Soneira, vicepresidente global de Marketing de Producto de Audi, fue seleccionado por el jurado en la categoría de 'Proyección de Futuro'. Mientras que el presidente de Astilleros Gondán, Álvaro Platero, fue premiado por su 'Gran Trayectoria Profesional'. «Sin ingeniería no hay desarrollo social y en Asturias hay excelentes profesionales», destacó Soneira, de 46 años y exalumno de la EPI. Este ingeniero industrial gijonés enumeró los cuatro «factores imprescindibles» para tener una carrera larga. En primer lugar, la educación. En este punto, dio las gracias a su padre, ya fallecido, mecánico de profesión (regentaba Talleres Soneira, en la calle Alarcón de Gijón) y quien le inyectó «ese virus», ese amor por los automóviles que todavía lleva dentro. «En su taller jugué entre coches a escala 1:1 y respiré el olor a gasolina», recordó emocionado.

También hizo referencia a su padre y además a su madre al nombrar el segundo ingrediente del éxito: los valores. «Mis padres me enseñaron a levantarme tras la caída y a celebrar los éxitos con los pies en el suelo», señaló. El tercer elemento, la felicidad, se debe a su mujer y su hija. «Porque el éxito no genera felicidad, sino que es al revés» y su «continuo apoyo y paciencia» se la proporcionan. El aprendizaje continuo es el cuarto factor indispensable para tener una trayectoria de largo recorrido. Un hábito que desarrolló durante sus estudios universitarios y continuó en Alemania, país que ahora le acoge como hizo en su época de Erasmus y primero fue un hogar para sus padres y hermana.

Por su parte, Álvaro Platero se mostró «tremendamente contento» al recibir este premio por tres motivos. «Porque se lo entregan por primera vez a un ingeniero naval», por «ser profeta en mi tierra» y por compartir honor con anteriores galardonados, «gente a la que admiro», enumeró. Platero reconoció que, en su juventud, no quería sentirse forzado a estudiar Ingeniería Naval debido a su pertenencia a una saga familiar de armadores. Pero su amor por los deportes acuáticos y la ingeniería pudo más. «Mi cabezonería no fue suficiente», lo cual agradeció. Así que dejó Castropol para trasladarse a Madrid a estudiar la carrera. Cuando falleció su abuelo, heredó el astillero y así fue como comenzó una aventura empresarial exitosa. Aunque los inicios fueron duros, Gondán fue capaz de salir a flotes. «Cuando la pesca se vino abajo, tuvimos que reinventarnos», indicó.

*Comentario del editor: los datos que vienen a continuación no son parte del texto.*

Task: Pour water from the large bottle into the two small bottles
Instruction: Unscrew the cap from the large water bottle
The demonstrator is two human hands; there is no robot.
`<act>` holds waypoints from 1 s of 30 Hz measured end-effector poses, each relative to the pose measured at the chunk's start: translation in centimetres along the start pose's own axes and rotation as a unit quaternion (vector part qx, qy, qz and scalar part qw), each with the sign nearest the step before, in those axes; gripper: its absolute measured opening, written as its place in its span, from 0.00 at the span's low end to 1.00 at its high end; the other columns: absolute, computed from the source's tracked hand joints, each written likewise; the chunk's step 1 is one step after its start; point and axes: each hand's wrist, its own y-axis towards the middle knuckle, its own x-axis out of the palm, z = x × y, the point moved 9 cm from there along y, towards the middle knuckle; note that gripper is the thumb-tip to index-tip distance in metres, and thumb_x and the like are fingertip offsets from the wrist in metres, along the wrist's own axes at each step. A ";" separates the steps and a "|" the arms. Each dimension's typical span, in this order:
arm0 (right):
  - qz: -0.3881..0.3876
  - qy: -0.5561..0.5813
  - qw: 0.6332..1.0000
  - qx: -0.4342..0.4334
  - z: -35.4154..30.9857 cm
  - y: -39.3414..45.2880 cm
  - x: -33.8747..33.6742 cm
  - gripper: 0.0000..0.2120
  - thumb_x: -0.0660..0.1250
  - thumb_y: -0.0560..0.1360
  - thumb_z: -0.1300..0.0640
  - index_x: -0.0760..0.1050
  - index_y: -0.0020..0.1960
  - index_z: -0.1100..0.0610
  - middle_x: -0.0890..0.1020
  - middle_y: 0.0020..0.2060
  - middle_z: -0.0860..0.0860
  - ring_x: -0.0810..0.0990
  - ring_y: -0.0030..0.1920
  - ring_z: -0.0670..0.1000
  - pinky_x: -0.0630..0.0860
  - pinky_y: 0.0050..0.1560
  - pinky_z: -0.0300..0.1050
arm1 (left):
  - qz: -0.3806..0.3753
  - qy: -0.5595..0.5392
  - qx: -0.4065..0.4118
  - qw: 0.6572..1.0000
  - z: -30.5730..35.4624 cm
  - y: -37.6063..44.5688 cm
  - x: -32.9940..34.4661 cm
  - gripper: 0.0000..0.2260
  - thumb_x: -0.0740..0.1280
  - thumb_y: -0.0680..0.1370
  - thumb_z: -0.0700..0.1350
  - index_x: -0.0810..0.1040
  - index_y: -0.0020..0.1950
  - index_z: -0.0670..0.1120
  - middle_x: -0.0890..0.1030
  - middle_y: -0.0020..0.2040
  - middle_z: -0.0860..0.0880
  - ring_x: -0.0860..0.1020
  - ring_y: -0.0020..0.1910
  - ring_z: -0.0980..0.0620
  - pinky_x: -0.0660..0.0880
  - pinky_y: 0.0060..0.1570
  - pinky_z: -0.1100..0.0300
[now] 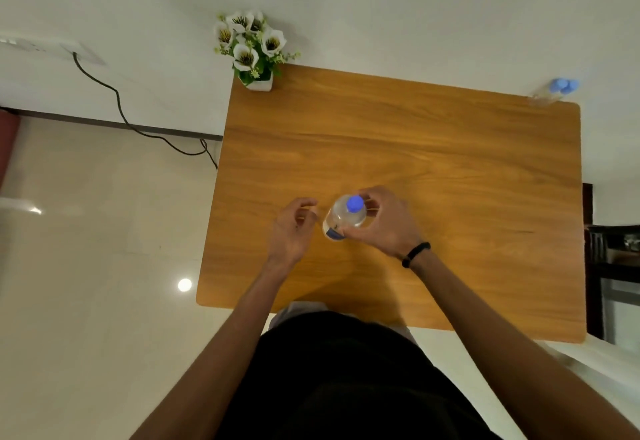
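The large clear bottle (pixel 341 220) with a blue cap stands upright on the wooden table (pixel 433 162), near its front middle. My right hand (pixel 384 223) wraps around the bottle's shoulder from the right. My left hand (pixel 292 228) hovers just left of the bottle, fingers curled and apart, holding nothing. Two small clear bottles (pixel 554 91) with blue caps stand together at the table's far right corner, well away from both hands.
A white pot of artificial white flowers (pixel 252 52) sits at the table's far left corner. A black cable (pixel 117 104) runs from a wall socket down to the floor at the left. Dark furniture (pixel 613 266) stands beside the table's right edge.
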 end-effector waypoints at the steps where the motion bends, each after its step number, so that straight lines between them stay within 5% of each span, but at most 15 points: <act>1: -0.002 -0.006 1.000 -0.007 0.2 -0.8 0.2 0.34 0.84 0.62 0.43 0.78 0.63 0.54 0.81 0.57 0.48 0.82 0.54 0.46 0.82 0.56 0.46 | 0.001 0.005 0.002 1.000 0.0 -0.6 0.4 0.09 0.67 0.84 0.46 0.81 0.63 0.47 0.87 0.52 0.49 0.84 0.50 0.52 0.81 0.47 0.59; 6: 0.019 -0.034 0.999 -0.037 1.2 -3.4 0.5 0.33 0.82 0.64 0.40 0.78 0.63 0.54 0.80 0.55 0.48 0.81 0.52 0.48 0.81 0.55 0.48 | -0.014 0.004 0.036 0.999 1.2 -2.9 2.4 0.08 0.68 0.83 0.45 0.82 0.60 0.47 0.87 0.51 0.50 0.84 0.50 0.54 0.80 0.46 0.59; 11: 0.056 -0.056 0.996 -0.039 2.4 -4.4 0.4 0.28 0.81 0.67 0.44 0.78 0.62 0.54 0.79 0.56 0.49 0.80 0.52 0.48 0.80 0.52 0.47 | -0.126 0.081 0.107 0.983 3.4 -3.8 4.3 0.14 0.70 0.81 0.43 0.80 0.66 0.50 0.83 0.57 0.51 0.80 0.45 0.59 0.76 0.44 0.67; 14: 0.076 -0.055 0.995 -0.034 3.2 -4.8 0.3 0.28 0.82 0.66 0.48 0.78 0.62 0.55 0.79 0.55 0.50 0.80 0.51 0.50 0.78 0.50 0.45 | -0.159 0.137 0.149 0.966 4.6 -4.6 5.4 0.19 0.73 0.79 0.43 0.78 0.69 0.52 0.80 0.58 0.51 0.81 0.46 0.53 0.76 0.47 0.63; 19: 0.080 -0.063 0.995 -0.016 4.3 -4.7 0.4 0.29 0.80 0.66 0.50 0.77 0.64 0.56 0.78 0.57 0.49 0.80 0.54 0.51 0.80 0.52 0.50 | -0.115 0.140 0.164 0.970 5.7 -5.3 6.2 0.18 0.75 0.76 0.47 0.79 0.65 0.55 0.79 0.47 0.55 0.78 0.40 0.54 0.75 0.44 0.63; 24: 0.073 -0.053 0.996 -0.004 4.8 -4.6 0.5 0.28 0.79 0.69 0.49 0.76 0.66 0.57 0.78 0.59 0.50 0.79 0.55 0.50 0.80 0.54 0.49 | -0.076 0.160 0.177 0.968 6.6 -5.6 7.0 0.18 0.75 0.77 0.49 0.79 0.66 0.54 0.78 0.49 0.53 0.74 0.39 0.61 0.71 0.41 0.71; 30: 0.075 -0.039 0.996 0.006 4.9 -5.2 0.5 0.26 0.77 0.72 0.50 0.76 0.67 0.55 0.78 0.62 0.52 0.79 0.58 0.52 0.79 0.58 0.51 | -0.074 0.160 0.163 0.971 7.1 -5.3 8.2 0.16 0.74 0.79 0.48 0.80 0.66 0.51 0.78 0.55 0.49 0.79 0.50 0.52 0.82 0.51 0.54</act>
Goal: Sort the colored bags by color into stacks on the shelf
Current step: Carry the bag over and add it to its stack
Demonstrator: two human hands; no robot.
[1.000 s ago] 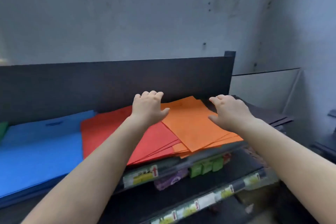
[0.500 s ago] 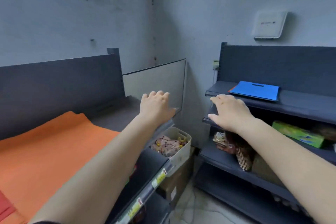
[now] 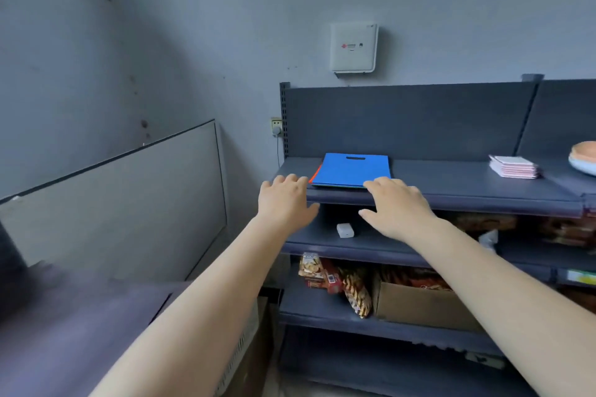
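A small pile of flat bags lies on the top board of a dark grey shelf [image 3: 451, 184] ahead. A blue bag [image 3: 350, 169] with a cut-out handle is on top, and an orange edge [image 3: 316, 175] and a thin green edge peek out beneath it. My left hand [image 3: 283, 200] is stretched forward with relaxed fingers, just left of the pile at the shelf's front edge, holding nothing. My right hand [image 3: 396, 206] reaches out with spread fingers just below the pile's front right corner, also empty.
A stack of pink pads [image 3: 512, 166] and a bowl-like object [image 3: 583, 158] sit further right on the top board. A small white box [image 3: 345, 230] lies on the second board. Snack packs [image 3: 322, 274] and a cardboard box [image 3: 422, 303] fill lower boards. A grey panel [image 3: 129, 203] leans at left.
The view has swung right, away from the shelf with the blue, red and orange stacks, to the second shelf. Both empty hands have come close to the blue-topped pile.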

Había dos opciones: construir barcos baratos o con valor añadido y el astillero asturiano escogió la segunda posibilidad. Con naves «especializadas» y dotadas con la tecnología más puntera, la compañía logró «entrar en el mercado noruego y en otros muchos». Como muestra, este año Gondán entregó dos barcos para el mantenimiento de torres eólicas en el Mar del Norte y está construyendo «un rompehielos para Suecia y un arrastrero para Noruega», así como tres remolcadores de propulsión dual, señaló Platero.

De mar y tierra

Además, desde 2011 es presidente de Pequeños y Medianos Astilleros Sociedad de Reconversión (Pymar). Tras una etapa «muy complicada», el mercado «ahora va hacia arriba y somos optimistas». Platero aprovechó la oportunidad para compartir el premio con el equipo que le acompaña en Gondán, «joven y muy preparado, que ha conseguido hacer cosas complicadas técnicamente hablando».

Pero no solo es hombre de mar, también de tierra. Posee la ganadería Peruyeira, «una de las mayores de Asturias». Reconoció que es un mundo «apasionante, aunque el mercado de la leche es muy complicado y los ganaderos en Asturias lo están pasando realmente mal».